Rain, delays and uncertainty all combined to create a spectacle at the opening race of the season, one which is easy to criticse but difficult to manage – unless you’re, Maverick Viñales, who kept his cool to deliver a riding masterclass on his competitive debut on the Factory Yamaha.
A stunning start from Ducati’s Andrea Iannone from P2 was soon overshadowed as rookie Johann Zarco slammed his Tech 3 Yamaha into the lead in the first laps, getting away and making a gap as Viñales found himself falling back into the clutches of teammate Valentino Rossi.
The Tech 3 rider looked comfortable at the front, pulling out a gap before sliding out of the lead soon after – leaving ‘DesmoDovi’ out front.
With the number 4 Ducati getting away in the lead, Iannone then crashed out of the fight for second – leaving reigning Champion Marc Marquez on the Repsol Honda, Viñales and Rossi chasing the leading Desmosedici. After a dramatic scuffle between the #46 and 93, the ‘Doctor’ set off in pursuit of his teammate.
And then there were three: Viñales, Dovizioso, and Rossi.
It wasn’t long, however, before there was some fresh air between the leading two and The Doctor, a battle which saw Viñales’ corner speed pitched against the sheer might of the Ducati. After trading places for a few laps and the race impossible to call, the Spaniard was then able to hold off the Italian on the penultimate lap – and made it to the line to take his second MotoGP win; his first in Yamaha colours.
Viñales said: “I feel incredible and it shows in the results. We did a great job during the whole weekend and we started good in the test, then in FP1 we were already feeling really good.
“The race was difficult, it started to rain and there was a bit of confusion because we didn’t know what to do. The first laps were very challenging, the track was so slippery and I wanted to take it easy and stay calm. I knew I had a good pace, so I tried to push at the very end of the race.
“There were many crashes at the front, so I waited for the right moment and finally we took the victory. The feeling when I crossed the line was incredible. As the first victory with Yamaha, it was even more important than the first MotoGP victory, because there was so much pressure. We were leading all the test, “You can do it”, and finally we did, so I’m happy how I handled the pressure and also that the team worked really good. The electronics were ready and the grip of the tyres was really good on the last laps. The third sector was honestly so crucial, because Andrea [Dovizioso] used the soft tyres, so he collected the benefits and could accelerate better all the time and he didn’t waste the tyre, so it was hard to beat him, but in sector three I was really strong the whole weekend.
“I set my best sector three on the last lap and it was the minimum to take the victory, it’s really great, I’m so happy. I hope for a perfect start in Argentina. The start here was good, but I just went outside of the line and when Zarco came he crashed into me, so I had to pick up the bike and then Marquez and Dovi passed me so it was a bit chaotic on the early laps, but then I was able to concentrate. We have to continue like that and maintain this concentration.”

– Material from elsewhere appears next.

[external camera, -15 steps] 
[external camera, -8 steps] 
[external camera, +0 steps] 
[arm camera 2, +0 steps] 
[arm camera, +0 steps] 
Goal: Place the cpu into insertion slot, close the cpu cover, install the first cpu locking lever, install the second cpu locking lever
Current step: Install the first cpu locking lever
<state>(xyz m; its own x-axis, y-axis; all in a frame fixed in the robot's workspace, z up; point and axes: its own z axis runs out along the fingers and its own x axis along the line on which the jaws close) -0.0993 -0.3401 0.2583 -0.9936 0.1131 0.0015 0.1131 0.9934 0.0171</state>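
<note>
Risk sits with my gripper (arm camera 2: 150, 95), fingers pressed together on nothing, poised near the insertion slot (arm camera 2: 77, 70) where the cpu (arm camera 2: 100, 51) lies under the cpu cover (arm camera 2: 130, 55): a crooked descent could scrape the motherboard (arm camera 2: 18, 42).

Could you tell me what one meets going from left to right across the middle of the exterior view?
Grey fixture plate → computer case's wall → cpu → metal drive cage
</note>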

Reigning champion Marquez crossed the line fourth, just ahead of teammate Dani Pedrosa by the flag – who took fifth after getting the better of Aleix Espargaro on the Aprilia; Espargaro’s result was a historic first top six for Aprilia in the stunning first ride in Noale colours for the rider from Granollers.
Impressive performances from Scott Redding on the Pramac Ducati and Jack Miller on the Marc VDS Honda saw the two men come home in P7 and P8, with Suzuki’s Alex Rins top rookie in P9 – just ahead of YamahaTech 3 rider Jonas Folger, who completed the top ten.
It was a difficult ride for Ducati’s Jorge Lorenzo, with the wet conditions once again messing with the Spaniard’s head. He went wide on the first lap after a solid start, down to near the back of the grid after carefully rejoining and then beginning a steady fight back through the field. Up into tenth with 12 laps to go, the ‘Spartan’ crossed the line in P11 by the end of play – a disappointing end to his debut. And one which must have Ducati wondering whether the money they’ve spent enticing Lorenzo into the red corner would have been better spent coaxing their test rider into coming out of retirement; Stoner would definitely not have folded in such a spectacular fashion.